DATA 606 - Final Exam

3.The time taken to complete a statistics final by all students is normally distributed with a mean of 120 minutes and a standard deviation of 10 minutes.

a.Find the probability that a randomly selected student will take more than 150 minutes to complete the test.

Ans: The normal distribution can be represented by N(\(\mu\) = 120, \(\sigma\) = 10).

Z score = (150 - 120)/10 = 30/10 = 3

Based on Normal Probabality table the percentile score for Z score of 3.0 is 0.9987.

Probability of student taking more than 150 minutes = 1 - 0.9987 = 0.0013.

b.Find the probability that the mean time taken to complete the test by a random sample of 16 students would be between 122 and 126 minutes.

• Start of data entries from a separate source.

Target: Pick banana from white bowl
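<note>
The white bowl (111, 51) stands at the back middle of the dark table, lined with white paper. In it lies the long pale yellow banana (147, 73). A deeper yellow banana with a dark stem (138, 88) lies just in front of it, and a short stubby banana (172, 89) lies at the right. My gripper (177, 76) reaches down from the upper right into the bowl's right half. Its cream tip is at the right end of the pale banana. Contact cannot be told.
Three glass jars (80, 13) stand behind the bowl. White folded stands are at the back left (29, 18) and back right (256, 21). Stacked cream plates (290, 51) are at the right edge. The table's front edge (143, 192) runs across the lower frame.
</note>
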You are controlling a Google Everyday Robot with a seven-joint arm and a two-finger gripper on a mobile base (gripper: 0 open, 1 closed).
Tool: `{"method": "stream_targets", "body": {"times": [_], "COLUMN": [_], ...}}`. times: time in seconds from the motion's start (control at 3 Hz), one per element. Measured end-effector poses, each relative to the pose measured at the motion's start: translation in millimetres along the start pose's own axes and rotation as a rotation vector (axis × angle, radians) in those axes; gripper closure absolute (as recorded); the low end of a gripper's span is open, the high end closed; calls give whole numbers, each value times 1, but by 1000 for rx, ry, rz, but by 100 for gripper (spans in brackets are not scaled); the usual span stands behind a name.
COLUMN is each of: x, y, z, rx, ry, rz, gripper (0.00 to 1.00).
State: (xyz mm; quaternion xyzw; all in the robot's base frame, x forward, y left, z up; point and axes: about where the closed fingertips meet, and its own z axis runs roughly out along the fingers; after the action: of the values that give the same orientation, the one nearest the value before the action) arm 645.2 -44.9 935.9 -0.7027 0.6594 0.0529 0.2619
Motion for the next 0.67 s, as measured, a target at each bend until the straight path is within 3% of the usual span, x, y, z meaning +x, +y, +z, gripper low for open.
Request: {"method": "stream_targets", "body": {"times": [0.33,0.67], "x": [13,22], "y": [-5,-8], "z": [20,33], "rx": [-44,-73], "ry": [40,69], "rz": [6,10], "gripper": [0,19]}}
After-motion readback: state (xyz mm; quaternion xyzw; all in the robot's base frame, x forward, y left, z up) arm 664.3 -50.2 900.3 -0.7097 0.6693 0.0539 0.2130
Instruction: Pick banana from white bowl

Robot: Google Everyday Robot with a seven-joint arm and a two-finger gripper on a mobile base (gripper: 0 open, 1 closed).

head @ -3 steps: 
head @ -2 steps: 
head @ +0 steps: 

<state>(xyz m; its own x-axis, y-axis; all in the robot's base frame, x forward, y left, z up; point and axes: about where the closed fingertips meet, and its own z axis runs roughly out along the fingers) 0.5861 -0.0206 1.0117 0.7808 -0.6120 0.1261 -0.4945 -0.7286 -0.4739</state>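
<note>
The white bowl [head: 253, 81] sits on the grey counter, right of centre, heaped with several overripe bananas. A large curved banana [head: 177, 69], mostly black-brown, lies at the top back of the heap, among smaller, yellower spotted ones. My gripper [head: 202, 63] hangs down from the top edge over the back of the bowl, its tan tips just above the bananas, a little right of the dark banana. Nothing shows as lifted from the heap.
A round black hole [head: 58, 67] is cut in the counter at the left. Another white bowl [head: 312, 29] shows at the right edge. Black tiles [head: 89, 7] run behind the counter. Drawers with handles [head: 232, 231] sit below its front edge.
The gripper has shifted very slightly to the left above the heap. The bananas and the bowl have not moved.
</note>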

Ans: Sample Size , n = 16 Standard Error, SE = \(\sigma\)/\(\sqrt{n}\) = 10/4 = 2.5

x1 = 122
x2 = 126
Mean = 120
SD<-10
SE<-SD/sqrt(16)
Z1 <- (x1 - Mean)/SE
Z2 <- (x2 - Mean)/SE
p1 <- 1 - pnorm(Z1)
p2<- 1 - pnorm(Z2)
p1-p2

## [1] 0.2036579

The probability that the mean time taken to complete the test by a random sample of 16 students would be between 122 and 126 minutes is 20.4%

4. Rh-negative blood appears in 15% of the United States population.

a.Find the probability that out of 7 randomly selected U.S. residents at least 3 of them have Rh-negative blood.

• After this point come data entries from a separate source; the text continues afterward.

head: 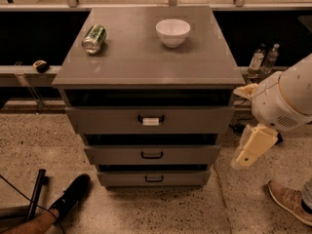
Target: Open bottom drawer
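The grey three-drawer cabinet (146, 72) stands in the middle of the view. The bottom drawer (185, 178) is the lowest and narrowest one, plain grey with a small black loop handle (154, 179). Its front sits about flush under the middle drawer (195, 154). The top drawer (107, 119) has a white label on its handle. My gripper (243, 160) hangs at the end of the white arm (282, 101), to the right of the cabinet at about middle-drawer height. It is apart from the cabinet and touches nothing.
A green can (94, 38) lies on its side and a white bowl (172, 32) stands on the cabinet top. A person's black shoe (73, 194) and a black pole (36, 194) are at lower left. Another shoe (290, 201) is at lower right. Bottles (263, 60) stand behind at right.
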Motion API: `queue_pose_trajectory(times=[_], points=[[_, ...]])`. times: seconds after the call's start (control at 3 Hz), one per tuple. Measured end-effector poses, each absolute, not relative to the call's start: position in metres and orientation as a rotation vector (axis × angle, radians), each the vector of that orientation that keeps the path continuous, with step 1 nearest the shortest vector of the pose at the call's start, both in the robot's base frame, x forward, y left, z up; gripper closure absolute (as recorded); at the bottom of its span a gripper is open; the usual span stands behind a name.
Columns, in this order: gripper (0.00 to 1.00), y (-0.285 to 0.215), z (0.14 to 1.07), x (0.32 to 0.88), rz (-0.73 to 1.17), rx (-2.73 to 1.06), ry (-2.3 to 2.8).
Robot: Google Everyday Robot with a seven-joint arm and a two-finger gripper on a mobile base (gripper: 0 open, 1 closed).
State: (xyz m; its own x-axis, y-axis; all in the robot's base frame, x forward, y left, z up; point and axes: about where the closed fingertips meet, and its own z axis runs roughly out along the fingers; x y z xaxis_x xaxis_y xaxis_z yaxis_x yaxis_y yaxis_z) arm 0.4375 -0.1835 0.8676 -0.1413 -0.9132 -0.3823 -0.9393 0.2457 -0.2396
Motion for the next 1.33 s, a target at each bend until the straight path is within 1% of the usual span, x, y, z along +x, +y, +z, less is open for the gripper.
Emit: queue_pose_trajectory(times=[0.33,0.67,1.0,1.33], points=[[0.0,-0.181,0.861,0.441,0.153,-1.669,2.045],[0.0,-0.158,0.803,0.433,0.37,-1.615,1.948],[0.0,-0.109,0.733,0.418,0.556,-1.526,1.819],[0.0,-0.095,0.725,0.431,0.516,-1.528,1.741]])
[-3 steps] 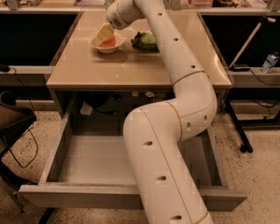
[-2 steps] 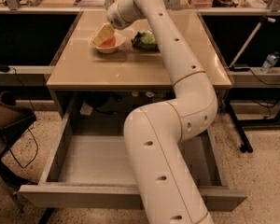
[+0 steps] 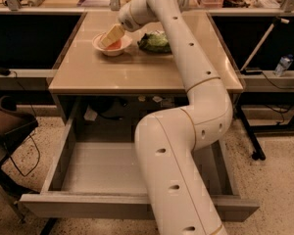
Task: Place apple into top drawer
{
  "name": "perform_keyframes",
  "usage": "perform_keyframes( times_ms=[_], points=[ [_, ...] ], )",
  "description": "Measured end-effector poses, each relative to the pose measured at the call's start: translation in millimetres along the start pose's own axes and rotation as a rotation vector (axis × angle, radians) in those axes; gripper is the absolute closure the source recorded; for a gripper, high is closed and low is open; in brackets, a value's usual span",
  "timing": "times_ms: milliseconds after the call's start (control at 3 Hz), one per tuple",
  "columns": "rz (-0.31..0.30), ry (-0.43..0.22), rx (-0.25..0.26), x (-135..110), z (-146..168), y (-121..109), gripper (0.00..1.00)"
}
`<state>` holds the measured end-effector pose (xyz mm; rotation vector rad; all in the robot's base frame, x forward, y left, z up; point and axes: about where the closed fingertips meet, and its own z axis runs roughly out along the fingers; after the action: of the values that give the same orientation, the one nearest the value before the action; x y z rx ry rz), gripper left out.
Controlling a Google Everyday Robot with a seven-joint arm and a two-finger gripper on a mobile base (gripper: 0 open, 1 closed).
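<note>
The apple [image 3: 116, 45] shows as a red-orange patch inside a white bowl [image 3: 104, 48] at the back left of the tan table [image 3: 137, 70]. My gripper [image 3: 111, 35] reaches down into the bowl from the right and sits right on top of the apple, hiding most of it. The top drawer [image 3: 88, 173] is pulled wide open below the table's front edge; its grey floor looks bare, and my arm crosses over its right half.
A green crinkled bag [image 3: 155, 42] lies just right of the bowl. My white arm [image 3: 196, 106] runs from the front across the table's right side. A dark chair [image 3: 7, 126] stands at the left. A bottle [image 3: 283, 65] sits on a side ledge at right.
</note>
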<state>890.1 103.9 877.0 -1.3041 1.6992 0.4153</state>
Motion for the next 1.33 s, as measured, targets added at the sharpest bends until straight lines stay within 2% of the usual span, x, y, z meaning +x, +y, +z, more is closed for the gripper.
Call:
perform_keyframes(
  times_ms=[333, 667, 1333],
  points=[
    [0.002, 0.001, -0.001, 0.9, 1.5, 0.3, 0.00],
    [0.031, 0.001, 0.006, 11.2, 6.2, -3.3, 0.00],
    [0.031, 0.001, 0.006, 11.2, 6.3, -3.3, 0.42]
  ],
)
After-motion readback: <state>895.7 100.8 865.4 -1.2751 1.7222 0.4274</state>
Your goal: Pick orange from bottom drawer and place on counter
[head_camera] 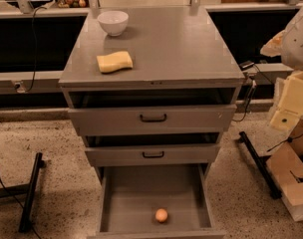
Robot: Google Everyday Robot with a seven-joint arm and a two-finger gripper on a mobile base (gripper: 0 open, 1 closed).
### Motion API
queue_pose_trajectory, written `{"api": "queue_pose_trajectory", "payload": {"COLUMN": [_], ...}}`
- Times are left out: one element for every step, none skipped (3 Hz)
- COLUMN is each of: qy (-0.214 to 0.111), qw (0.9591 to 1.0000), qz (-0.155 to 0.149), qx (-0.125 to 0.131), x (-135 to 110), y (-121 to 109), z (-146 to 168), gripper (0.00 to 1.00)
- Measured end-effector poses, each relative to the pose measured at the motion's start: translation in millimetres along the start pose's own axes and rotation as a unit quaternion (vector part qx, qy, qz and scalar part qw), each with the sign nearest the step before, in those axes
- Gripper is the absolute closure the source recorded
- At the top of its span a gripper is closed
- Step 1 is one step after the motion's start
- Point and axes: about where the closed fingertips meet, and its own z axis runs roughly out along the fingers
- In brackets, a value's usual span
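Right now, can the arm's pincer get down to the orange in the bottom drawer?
Probably yes. The bottom drawer is pulled well out and the orange lies alone near its front, nothing above it. The pincer itself is out of view; only part of the arm shows at the right edge.

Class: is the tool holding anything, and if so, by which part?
Nothing seems held: the tool sits at the right edge, away from the cabinet, and the orange lies untouched in the bottom drawer.
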Motion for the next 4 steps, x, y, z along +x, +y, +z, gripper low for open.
{"api": "queue_pose_trajectory", "payload": {"qy": [0.002,-0.034,-0.102,-0.117], "qw": [1.0,0.9994,0.9932,0.9915], "qz": [0.002,0.012,0.045,0.05], "qx": [0.005,-0.003,-0.033,-0.027], "x": [1.4,-10.1,-34.5,-43.8], "y": [-1.6,-23.5,-23.0,-22.7], "z": [0.1,39.8,103.2,120.7], "gripper": [0.0,0.0,0.0,0.0]}}
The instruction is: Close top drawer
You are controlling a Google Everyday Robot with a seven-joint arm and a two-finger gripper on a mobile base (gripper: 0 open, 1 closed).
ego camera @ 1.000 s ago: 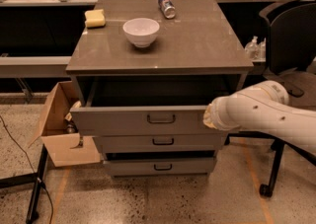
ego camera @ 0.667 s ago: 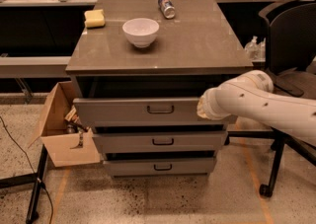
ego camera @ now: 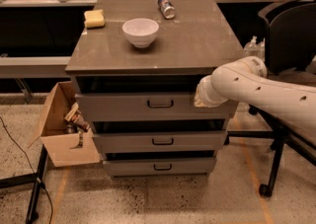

Ans: Here, a random trial resulting in a person having Rh-negative blood type can be defined as success. For finding at least 3 people randomly to have Rh-negative, we need to apply Binomial distribution for following combinations, add the probablities and take the complement -

n = 7, k = 0 & p = 0.15

P0  = $\frac { n! }{ k!(n-k)! } { p }^{ k }{ (1-p) }^{ n-k }$
  = (0.15)^0*(0.85)^7
  = 0.3206

n = 7, k = 1 & p = 0.15

P1  = $\frac { n! }{ k!(n-k)! } { p }^{ k }{ (1-p) }^{ n-k }$
  = 7 * (0.15)^1*(0.85)^6
  = 0.396

n = 7, k = 2 & p = 0.15

P2  = $\frac { n! }{ k!(n-k)! } { p }^{ k }{ (1-p) }^{ n-k }$
  = 21 * (0.15)^2*(0.85)^5
  = 21 * 0.0225 * 0.4437053125
  = 0.2096

Probability for at least 3 people to have Rh-negative = 1- P0 - P1 - P2 = 1 - 0.3206 - 0.396 - 0.2096 = 0.0738

b.Use the normal approximation to find the probability that in a group 100 randomly selected people fewer than 17.5% will have a Rh-negative blood.

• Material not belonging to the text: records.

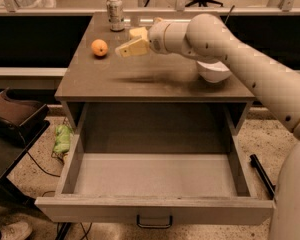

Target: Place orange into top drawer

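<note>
Orange and round, the orange (pixel 99 47) sits on the grey-brown tabletop (pixel 140 81), towards its left rear, well apart from the top drawer (pixel 155 211) below. The cream-coloured gripper (pixel 122 50) hovers just right of the fruit, pointing at it but not touching it, and carries nothing. Whether it is released or clenched, I cannot tell from this angle. Its pale arm (pixel 230 49) reaches in from the right, crossing above the tabletop and casting a soft shadow on the surface beneath.

Behind the orange, at the back edge, a soda can (pixel 115 13) stands upright. A pale yellow sponge (pixel 138 32) lies just behind the gripper and is partly hidden by it. A white bowl (pixel 214 71) rests on the right side, partly covered by the arm.

The top drawer is pulled out wide towards the camera, showing its flat grey bottom, with a small dark loop handle (pixel 154 222) on its front. On the floor, a green object (pixel 63 139) lies left of the drawer and a black rod (pixel 261 174) lies to its right.
</note>
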Robot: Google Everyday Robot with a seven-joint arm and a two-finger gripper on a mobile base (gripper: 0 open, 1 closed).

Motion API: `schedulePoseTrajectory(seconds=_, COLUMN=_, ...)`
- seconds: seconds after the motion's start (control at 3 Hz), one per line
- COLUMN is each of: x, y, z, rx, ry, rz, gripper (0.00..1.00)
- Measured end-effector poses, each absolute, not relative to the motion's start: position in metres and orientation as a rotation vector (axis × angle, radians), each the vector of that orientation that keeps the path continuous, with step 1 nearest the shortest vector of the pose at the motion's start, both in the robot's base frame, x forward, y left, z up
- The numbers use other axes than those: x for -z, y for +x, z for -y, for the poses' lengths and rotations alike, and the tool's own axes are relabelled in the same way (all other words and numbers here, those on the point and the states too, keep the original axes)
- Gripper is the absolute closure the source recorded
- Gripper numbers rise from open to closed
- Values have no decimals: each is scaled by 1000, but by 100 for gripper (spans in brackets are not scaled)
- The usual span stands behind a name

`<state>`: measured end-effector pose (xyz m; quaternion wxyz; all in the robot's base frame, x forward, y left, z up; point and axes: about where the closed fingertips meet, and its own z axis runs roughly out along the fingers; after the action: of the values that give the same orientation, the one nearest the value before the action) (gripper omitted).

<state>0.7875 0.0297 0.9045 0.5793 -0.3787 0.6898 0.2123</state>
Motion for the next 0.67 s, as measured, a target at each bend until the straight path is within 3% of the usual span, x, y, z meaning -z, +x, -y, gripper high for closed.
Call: schedulePoseTrajectory(seconds=0.67, x=-893, y=795, z=-60, rx=-540, ry=-928, rz=-1615, gripper=0)
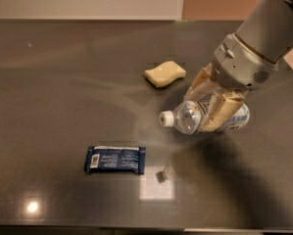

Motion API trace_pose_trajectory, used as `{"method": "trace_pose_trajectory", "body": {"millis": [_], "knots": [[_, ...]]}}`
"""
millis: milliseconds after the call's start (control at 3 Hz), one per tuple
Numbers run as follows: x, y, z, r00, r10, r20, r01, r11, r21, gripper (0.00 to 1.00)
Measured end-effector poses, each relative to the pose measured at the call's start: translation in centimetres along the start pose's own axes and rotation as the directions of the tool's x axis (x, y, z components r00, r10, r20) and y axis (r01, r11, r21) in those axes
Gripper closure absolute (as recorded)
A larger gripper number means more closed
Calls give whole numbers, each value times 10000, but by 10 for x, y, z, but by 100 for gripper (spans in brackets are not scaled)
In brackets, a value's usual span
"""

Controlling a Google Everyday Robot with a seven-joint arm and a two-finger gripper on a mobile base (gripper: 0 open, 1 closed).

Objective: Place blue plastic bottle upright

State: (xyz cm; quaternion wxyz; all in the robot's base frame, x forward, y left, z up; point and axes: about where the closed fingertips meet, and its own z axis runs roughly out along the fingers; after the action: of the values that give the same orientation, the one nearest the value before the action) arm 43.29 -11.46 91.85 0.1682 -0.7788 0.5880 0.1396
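A blue packet [115, 159] is seen at lower left on a dark surface [62, 82], and a yellow sponge [164, 74] at centre. The blue plastic bottle [185, 117] should be turned until its white cap, now pointing left, faces up, then lowered base-first and released gently. Right of centre, it is gripped on its side, its middle clamped by the claw [200, 113].

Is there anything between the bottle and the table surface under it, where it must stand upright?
Nothing visible does. The gripper is shut on the blue plastic bottle, held sideways with its cap pointing left. The sponge and the dark blue packet lie on the table, both apart from it.
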Motion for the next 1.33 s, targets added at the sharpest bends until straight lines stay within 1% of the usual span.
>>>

Ans: Applying Normal approximation of Binomial distribution, I calculated \(\mu\) and \(\sigma\) -

\(\mu\) = n * p = 100 * 0.15 = 15

\(\sigma\) = \(\sqrt { n*p*(1-p) }\) = \(\sqrt {100*0.15*0.85}\) = 3.57

So we will use Normal Distribution using N(\(\mu\) = 15, \(\sigma\) = 3.57) and calculate Z score -

Z = (17.5 - 15)/3.57 = 0.7

From the Normal probability plot table the percentile for the positive Z score is 0.5279. Hence there is a 52.79% probability for fewer than 17.5% will have a Rh-negative blood group in a randomly selected population of 100 people.

a.The U.S. Travel Industry estimated that Americans planned to spend an average of 4.8 nights away on vacations in 1995 (U.S. News & World Report, June 12, 1995). Suppose that this mean was based on a random sample of 100 Americans and the population standard deviation was 1.5 nights. Construct a 90% confidence interval for the mean length of vacations Americans planned in 1995.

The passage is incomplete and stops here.